_Activity_
Begin at the line below that holds "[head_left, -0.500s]" and end at the line that holds "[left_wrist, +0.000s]", transcribing each line exactly and skipping any picture.

_Dataset extract_
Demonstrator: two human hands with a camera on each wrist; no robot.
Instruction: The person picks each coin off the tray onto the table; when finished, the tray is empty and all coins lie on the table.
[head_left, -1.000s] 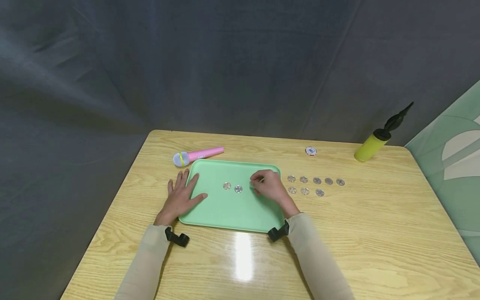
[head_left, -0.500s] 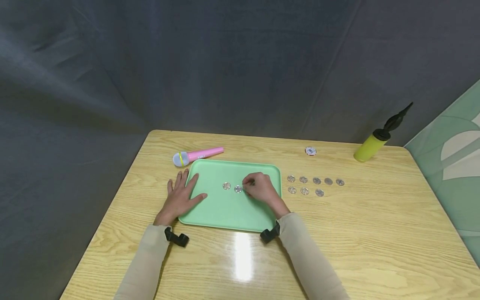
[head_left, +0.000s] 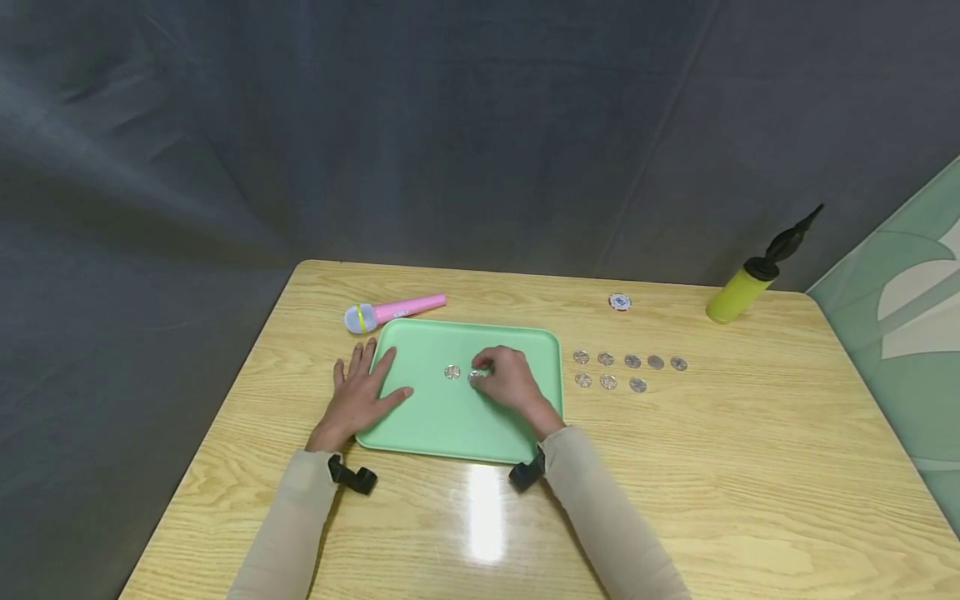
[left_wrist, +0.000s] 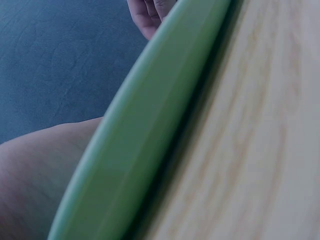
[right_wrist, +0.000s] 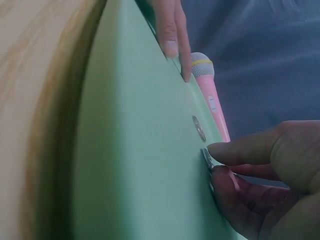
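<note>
A light green tray [head_left: 450,429] lies on the table with two silver coins on it. My right hand [head_left: 508,382] is over the tray's middle, with thumb and finger pinching one coin [right_wrist: 208,159], which stands tilted at the tray surface in the right wrist view. To its left a second coin [head_left: 452,372] lies flat, just apart from the fingertips. My left hand [head_left: 358,402] rests with spread fingers across the tray's left edge. The left wrist view shows mostly the tray's outer side [left_wrist: 135,135] close up.
Right of the tray, several silver coins [head_left: 608,382] lie in two rows. Behind them is a poker chip [head_left: 620,302]. A pink toy microphone [head_left: 397,312] lies behind the tray, and a yellow-green hand pump [head_left: 738,296] with a black top stands at the back right.
My right hand has moved left across the tray to the right-hand coin and now holds it between the fingertips. The left hand has stayed put.
</note>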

_Completed exercise_
[head_left, -0.500s] 
[head_left, +0.000s] 
[left_wrist, +0.000s] 

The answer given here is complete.